First challenge was to figure out the SP Meta data for Google Apps. I could not find it on their pages, could be me fault. So I kind of reversed engineered the meta data instead. By decoding the AuthNRequest in the HTTP-REDIRECT using my home-made SAML 2.0 debuggin tool, I got AssertionConsumerURL and NameID format and so on.

I had some problems with nullpointer exception because Google Apps did not set the optional SAML 2.0 attribute AuthNRequest@ForceAuthN. I am not sure that was because of a local patch I have applied or because I had a outdated patchlevel on the SAML 2.0 module, at least it is working OK now with SAML 2.0 plugin patchlevel 2 and 3.

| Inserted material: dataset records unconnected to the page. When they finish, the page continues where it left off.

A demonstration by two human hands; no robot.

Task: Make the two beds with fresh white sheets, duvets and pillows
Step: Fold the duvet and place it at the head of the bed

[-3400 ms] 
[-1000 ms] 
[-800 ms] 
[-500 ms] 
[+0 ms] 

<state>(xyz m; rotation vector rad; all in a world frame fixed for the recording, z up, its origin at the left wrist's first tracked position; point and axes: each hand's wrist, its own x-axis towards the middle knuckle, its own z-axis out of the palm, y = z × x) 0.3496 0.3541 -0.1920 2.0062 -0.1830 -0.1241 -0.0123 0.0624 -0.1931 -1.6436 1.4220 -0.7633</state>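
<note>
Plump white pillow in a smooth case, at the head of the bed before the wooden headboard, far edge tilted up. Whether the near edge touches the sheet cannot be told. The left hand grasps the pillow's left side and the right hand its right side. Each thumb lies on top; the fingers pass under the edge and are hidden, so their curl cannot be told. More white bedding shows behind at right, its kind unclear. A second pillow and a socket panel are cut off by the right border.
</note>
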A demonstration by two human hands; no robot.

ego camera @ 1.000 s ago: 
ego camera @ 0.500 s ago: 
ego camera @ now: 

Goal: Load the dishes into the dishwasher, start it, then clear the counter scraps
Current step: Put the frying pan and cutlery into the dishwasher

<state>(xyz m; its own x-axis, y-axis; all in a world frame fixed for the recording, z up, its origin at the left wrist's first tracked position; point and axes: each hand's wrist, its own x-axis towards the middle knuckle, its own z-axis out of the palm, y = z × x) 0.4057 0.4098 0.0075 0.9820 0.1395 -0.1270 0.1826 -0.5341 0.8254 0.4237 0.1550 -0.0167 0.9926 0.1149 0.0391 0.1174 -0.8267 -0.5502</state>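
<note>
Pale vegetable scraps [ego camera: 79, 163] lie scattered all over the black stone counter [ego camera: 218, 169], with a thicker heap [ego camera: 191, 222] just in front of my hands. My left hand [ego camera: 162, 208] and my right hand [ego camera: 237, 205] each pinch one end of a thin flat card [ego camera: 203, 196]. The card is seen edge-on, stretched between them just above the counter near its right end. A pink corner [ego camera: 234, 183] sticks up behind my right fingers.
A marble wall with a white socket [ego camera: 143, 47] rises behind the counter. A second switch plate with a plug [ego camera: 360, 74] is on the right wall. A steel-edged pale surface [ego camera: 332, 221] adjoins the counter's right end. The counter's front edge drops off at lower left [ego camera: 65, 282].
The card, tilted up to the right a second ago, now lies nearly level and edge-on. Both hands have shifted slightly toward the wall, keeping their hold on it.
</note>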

Next was the real challenge, and what will cause troubles for you if you try to do the same: the NameID format. In the AuthNRequest, Goole Apps will ask for this NameID format: urn:oasis:names:tc:SAML:2.0:nameid-format:unspecified. Translated to english this means "I don't want to tell you what NameID format I want, do what you want and see if it works". Digging in Google Apps documentation I found a reference which indicated that Google Apps only support getting back the NameID format urn:oasis:names:tc:SAML:2.0:nameid-format:emailAddress. Sun Access Manager does not support this NameID format out of the box, so what you should do is then to write your own custom IdPAccountMapper, using the IdPAccountMapper SPI in Sun Access Manager. I was told by some friend at Sun that there was a bug in patchlevel 2 that would not let you write such a plugin properly. This bug is fixed but will not be out until patchlevel 4 (probably). Therefore I put this integration on hold for a while. I will probably come back with an article when I have the integration in place, making available an open source GoogleFriendlyIdPAccountMapper.